Berufsbild „Medien-Hure“

Einmal mehr sind die Medien instrumentalisiert, einmal Mehr ist die Wahrheit unter einem Berg an Informations-Müll verschüttet worden. Der in der Medien-Unendlichkeit dokumentierte Verlauf der Verhandlung vor Gericht trug die Züge eines Volksentscheids. Dabei haben manche klassischen Medien die Grenzen des guten Geschmacks für höhere Auflagen und höhere Klickraten einmal mehr überschritten und sind zur Info-Hure mutiert, indem sie die vor Gericht Stehenden bzw. Aussagenden vor der Öffentlichkeit unnötig entblößt haben. Nicht zu reden vom Scheckbuch-Journalismus: Einige Ex-Beziehungen Kachelmanns haben für Interviews gut kassiert.

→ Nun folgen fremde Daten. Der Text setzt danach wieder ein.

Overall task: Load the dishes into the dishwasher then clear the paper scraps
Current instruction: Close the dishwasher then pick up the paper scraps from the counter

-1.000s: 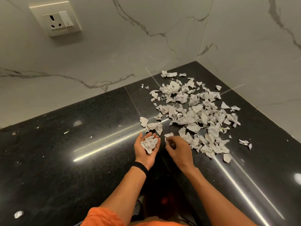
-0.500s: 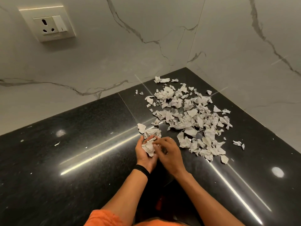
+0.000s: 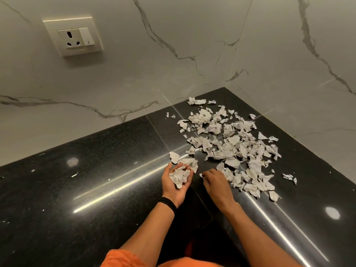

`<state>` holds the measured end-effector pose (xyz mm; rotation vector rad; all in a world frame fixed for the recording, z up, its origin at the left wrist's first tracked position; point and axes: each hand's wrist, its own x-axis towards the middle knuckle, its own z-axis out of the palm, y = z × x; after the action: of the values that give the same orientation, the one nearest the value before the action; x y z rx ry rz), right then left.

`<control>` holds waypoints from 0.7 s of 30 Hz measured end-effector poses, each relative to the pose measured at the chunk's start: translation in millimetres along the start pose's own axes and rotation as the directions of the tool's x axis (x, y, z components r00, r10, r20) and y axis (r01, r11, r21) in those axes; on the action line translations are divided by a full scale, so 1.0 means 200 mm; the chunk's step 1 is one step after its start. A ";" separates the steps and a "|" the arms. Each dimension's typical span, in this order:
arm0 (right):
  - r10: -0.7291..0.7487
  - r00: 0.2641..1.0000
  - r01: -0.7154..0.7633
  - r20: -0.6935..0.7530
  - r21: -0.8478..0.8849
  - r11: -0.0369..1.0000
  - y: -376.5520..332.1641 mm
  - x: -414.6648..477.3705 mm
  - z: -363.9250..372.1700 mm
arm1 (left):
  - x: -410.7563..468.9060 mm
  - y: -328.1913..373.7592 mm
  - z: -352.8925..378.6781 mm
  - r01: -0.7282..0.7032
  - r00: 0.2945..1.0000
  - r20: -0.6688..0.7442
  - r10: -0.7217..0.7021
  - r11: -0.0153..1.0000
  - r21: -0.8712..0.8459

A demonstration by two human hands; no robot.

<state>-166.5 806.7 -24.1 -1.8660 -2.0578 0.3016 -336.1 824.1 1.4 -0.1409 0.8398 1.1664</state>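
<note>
Several torn white paper scraps (image 3: 229,143) lie scattered over the inner corner of a black polished countertop (image 3: 96,182). My left hand (image 3: 176,185) is palm up just left of the pile, cupped around a small heap of gathered scraps (image 3: 180,177). My right hand (image 3: 214,180) rests palm down on the counter at the pile's near edge, its fingertips pinched on one tiny scrap (image 3: 201,175). Two larger scraps (image 3: 185,161) lie right above my left hand. No dishes or dishwasher are in view.
White marble-look walls (image 3: 173,54) meet in a corner behind the pile. A wall socket with a switch (image 3: 74,38) is at upper left. A few stray scraps (image 3: 289,177) lie right of the pile. Small crumbs (image 3: 74,174) dot the counter's left part.
My right hand has left my left palm and gone back down to the counter, pinching a tiny scrap. The heap in my left palm has grown slightly.
</note>
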 end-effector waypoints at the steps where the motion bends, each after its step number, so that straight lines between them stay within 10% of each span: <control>1: 0.006 1.000 -0.006 -0.015 0.012 1.000 -0.01 0.00 -0.01 | 0.00 0.01 0.00 0.003 1.000 0.000 -0.003 1.000 0.012; 8: 0.141 0.966 -0.034 -0.216 0.434 0.900 -0.25 0.05 -0.14 | 0.02 0.04 0.01 0.005 1.000 0.028 -0.007 0.998 0.063; 21: -0.017 0.995 0.063 -0.099 0.487 0.871 -0.49 0.16 -0.06 | 0.02 0.13 -0.09 -0.002 0.996 0.091 0.009 0.998 -0.070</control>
<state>-255.0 825.6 28.1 -1.4933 -1.7453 0.6482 -366.9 829.9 -5.0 -0.1412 0.7196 1.1988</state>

Informationelle Ausweidung und Promi-Abbild

Staatsanwälte könnten aus den Geschehnissen lernen, dass Medien zu steuern, ein unkalkulierbares Risiko darstellt und dass interne Unterlagen wie Gutachten über psychische Befindlichkeiten auch intern bleiben sollten. Rollt die Informations-Lawine einmal, kann es passieren, dass die Wahrheit unrettbar darunter begraben bleibt. Das andere Ende der Fahnenstange sind die sogenannten „Medien-Anwälte“, die einen de-facto-Pakt mit dem Teufel eingehen, weil auch sie die Medien für sich nutzen wollen: Als Meinungsmache-Instrument, das Druck ausübt. Das Echtzeit-Medium „Internet“ mit seiner Transparenz, bei der Klick-Raten und damit Erfolge von Beiträgen augenblicklich zu sehen sind, hat einiges verändert: Erfolgs- und Konkurrenz-Hysterie sind drängender geworden, die Jagd nach Sensationen oder zumindest nach Informationen, die man dazu umformen kann, erfolgt immer atemloser und rund um die Uhr. Das Risiko für Prominente, im Falle eines Skandals informationell ausgeweidet zu werden, ist gestiegen. Von dem positiven Image der Medienfigur Jörg Kachelmann, das auch nur ein heiles Wunschbild der Fernseh-Zuschauer war,  ist, nachdem sie durch den medialen Fleischwolf gedreht wurde, nicht mehr als ein surreales Zerrbild der Abgründigkeit übriggeblieben.